→ **Your goal**:
Which lines in the records below contain the word "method"? Return each of them.

Stored dataset items:
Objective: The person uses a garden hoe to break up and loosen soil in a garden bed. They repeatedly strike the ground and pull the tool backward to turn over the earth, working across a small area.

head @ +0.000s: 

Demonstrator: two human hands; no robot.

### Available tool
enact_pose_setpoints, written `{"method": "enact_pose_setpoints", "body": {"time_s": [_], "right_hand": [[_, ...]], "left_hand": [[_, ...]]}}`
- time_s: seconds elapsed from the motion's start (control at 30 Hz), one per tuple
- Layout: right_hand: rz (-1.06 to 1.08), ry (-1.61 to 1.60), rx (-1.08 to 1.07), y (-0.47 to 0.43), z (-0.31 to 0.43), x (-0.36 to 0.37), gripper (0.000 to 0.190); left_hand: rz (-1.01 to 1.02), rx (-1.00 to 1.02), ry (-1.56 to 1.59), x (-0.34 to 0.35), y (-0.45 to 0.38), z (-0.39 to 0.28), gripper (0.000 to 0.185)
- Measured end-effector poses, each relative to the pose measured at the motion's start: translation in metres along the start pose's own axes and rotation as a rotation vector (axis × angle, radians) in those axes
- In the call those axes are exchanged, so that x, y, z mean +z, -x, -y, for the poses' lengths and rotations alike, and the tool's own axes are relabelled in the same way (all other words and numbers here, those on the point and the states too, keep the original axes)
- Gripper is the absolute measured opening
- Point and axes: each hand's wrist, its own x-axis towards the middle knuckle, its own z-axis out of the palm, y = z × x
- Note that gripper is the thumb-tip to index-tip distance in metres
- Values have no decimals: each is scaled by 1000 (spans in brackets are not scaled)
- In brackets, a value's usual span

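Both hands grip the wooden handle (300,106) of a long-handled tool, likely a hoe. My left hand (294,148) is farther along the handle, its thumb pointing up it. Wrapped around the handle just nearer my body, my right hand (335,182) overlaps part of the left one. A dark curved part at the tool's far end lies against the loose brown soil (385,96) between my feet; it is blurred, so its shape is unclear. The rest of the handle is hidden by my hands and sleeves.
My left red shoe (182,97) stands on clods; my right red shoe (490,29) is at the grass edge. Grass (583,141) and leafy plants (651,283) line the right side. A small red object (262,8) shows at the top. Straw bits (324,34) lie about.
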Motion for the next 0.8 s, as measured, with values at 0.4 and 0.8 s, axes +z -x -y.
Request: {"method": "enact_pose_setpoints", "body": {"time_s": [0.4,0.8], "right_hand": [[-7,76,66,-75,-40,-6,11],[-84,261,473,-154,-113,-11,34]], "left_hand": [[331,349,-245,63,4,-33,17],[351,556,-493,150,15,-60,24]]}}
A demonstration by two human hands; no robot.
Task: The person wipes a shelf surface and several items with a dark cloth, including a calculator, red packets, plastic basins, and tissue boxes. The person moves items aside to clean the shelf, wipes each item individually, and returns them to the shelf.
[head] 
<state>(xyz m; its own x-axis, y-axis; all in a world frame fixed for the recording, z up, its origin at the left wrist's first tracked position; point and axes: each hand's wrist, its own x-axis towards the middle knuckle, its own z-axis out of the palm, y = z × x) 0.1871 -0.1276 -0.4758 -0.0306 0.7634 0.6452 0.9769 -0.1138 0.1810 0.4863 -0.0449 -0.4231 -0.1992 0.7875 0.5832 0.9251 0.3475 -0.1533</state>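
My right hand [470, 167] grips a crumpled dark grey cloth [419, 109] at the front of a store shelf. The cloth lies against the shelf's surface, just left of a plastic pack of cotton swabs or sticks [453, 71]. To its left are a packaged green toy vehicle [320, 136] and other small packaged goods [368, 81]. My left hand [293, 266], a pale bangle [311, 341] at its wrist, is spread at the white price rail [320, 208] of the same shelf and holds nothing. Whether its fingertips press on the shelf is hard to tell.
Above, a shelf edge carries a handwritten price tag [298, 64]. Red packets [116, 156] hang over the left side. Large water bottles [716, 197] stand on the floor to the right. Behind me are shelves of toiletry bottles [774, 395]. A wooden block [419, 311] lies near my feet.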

→ **Result for this exercise**:
enact_pose_setpoints, written `{"method": "enact_pose_setpoints", "body": {"time_s": [_], "right_hand": [[_, ...]], "left_hand": [[_, ...]]}}`
Request: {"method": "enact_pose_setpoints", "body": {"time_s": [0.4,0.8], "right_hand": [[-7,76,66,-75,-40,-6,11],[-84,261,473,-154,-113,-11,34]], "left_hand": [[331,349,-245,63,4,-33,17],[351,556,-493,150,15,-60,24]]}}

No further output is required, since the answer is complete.